### PROBLEM TO SOLVE
Each of the lines below must be restated exactly.

### DATA BELOW
-----

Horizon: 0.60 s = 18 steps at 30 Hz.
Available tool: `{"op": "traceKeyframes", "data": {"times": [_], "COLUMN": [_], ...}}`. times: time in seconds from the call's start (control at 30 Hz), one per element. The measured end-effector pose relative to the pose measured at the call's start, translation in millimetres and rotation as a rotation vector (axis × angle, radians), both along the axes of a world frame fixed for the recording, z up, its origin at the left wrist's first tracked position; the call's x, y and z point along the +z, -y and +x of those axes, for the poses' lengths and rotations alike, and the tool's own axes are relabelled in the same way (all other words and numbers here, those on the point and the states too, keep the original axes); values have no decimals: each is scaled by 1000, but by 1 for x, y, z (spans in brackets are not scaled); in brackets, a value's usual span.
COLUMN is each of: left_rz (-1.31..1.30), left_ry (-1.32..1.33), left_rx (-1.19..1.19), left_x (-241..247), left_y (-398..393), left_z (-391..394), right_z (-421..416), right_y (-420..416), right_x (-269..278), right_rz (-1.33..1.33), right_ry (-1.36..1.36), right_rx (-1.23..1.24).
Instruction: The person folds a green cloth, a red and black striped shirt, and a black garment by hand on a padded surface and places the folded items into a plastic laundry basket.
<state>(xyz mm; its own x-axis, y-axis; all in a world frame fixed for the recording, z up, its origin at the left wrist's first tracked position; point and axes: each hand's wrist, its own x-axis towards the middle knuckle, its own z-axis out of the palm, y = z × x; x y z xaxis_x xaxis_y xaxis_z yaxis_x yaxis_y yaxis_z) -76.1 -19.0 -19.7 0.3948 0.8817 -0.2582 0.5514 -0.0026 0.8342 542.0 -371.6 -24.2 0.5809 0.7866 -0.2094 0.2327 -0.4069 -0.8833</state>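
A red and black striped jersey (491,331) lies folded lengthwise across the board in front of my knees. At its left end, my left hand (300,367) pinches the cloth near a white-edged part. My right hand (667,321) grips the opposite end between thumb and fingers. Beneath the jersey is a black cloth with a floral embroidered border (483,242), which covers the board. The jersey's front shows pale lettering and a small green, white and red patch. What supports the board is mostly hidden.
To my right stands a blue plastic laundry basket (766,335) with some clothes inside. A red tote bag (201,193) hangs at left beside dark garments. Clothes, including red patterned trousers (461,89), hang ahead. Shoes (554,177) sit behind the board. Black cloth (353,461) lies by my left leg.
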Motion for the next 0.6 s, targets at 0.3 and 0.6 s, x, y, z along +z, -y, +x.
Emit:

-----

### TASK OUTPUT
Horizon: 0.60 s = 18 steps at 30 Hz.
Available tool: `{"op": "traceKeyframes", "data": {"times": [_], "COLUMN": [_], ...}}`. times: time in seconds from the call's start (control at 30 Hz), one per element. The measured end-effector pose relative to the pose measured at the call's start, translation in millimetres and rotation as a rotation vector (axis × angle, radians), both along the axes of a world frame fixed for the recording, z up, its origin at the left wrist's first tracked position; the call's x, y and z point along the +z, -y and +x of those axes, for the poses' lengths and rotations alike, and the tool's own axes are relabelled in the same way (all other words and numbers here, those on the point and the states too, keep the original axes); values have no decimals: each is scaled by 1000, but by 1 for x, y, z (spans in brackets are not scaled); in brackets, a value's usual span.
COLUMN is each of: left_rz (-1.31..1.30), left_ry (-1.32..1.33), left_rx (-1.19..1.19), left_x (-241..247), left_y (-398..393), left_z (-391..394), right_z (-421..416), right_y (-420..416), right_x (-269..278), right_rz (-1.33..1.33), right_ry (-1.36..1.36), right_rx (-1.23..1.24).
Instruction: The person folds a green cloth, a red and black striped shirt, and a black garment by hand on a padded surface and places the folded items into a plastic laundry basket.
<state>(xyz mm; its own x-axis, y-axis; all in a world frame fixed for the recording, z up, its origin at the left wrist's first tracked position; point and axes: each hand's wrist, its own x-axis towards the middle knuckle, its own z-axis out of the palm, y = z × x; x y z xaxis_x xaxis_y xaxis_z yaxis_x yaxis_y yaxis_z) -76.1 -19.0 -19.7 0.3948 0.8817 -0.2582 0.5514 -0.0026 0.8342 542.0 -371.6 -24.2 0.5809 0.7866 -0.2094 0.2327 -0.4069 -0.8833</state>
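A red and black striped jersey (491,331) lies folded lengthwise across the board in front of my knees. At its left end, my left hand (300,367) pinches the cloth near a white-edged part. My right hand (667,321) grips the opposite end between thumb and fingers. Beneath the jersey is a black cloth with a floral embroidered border (483,242), which covers the board. The jersey's front shows pale lettering and a small green, white and red patch. What supports the board is mostly hidden.
To my right stands a blue plastic laundry basket (766,335) with some clothes inside. A red tote bag (201,193) hangs at left beside dark garments. Clothes, including red patterned trousers (461,89), hang ahead. Shoes (554,177) sit behind the board. Black cloth (353,461) lies by my left leg.
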Motion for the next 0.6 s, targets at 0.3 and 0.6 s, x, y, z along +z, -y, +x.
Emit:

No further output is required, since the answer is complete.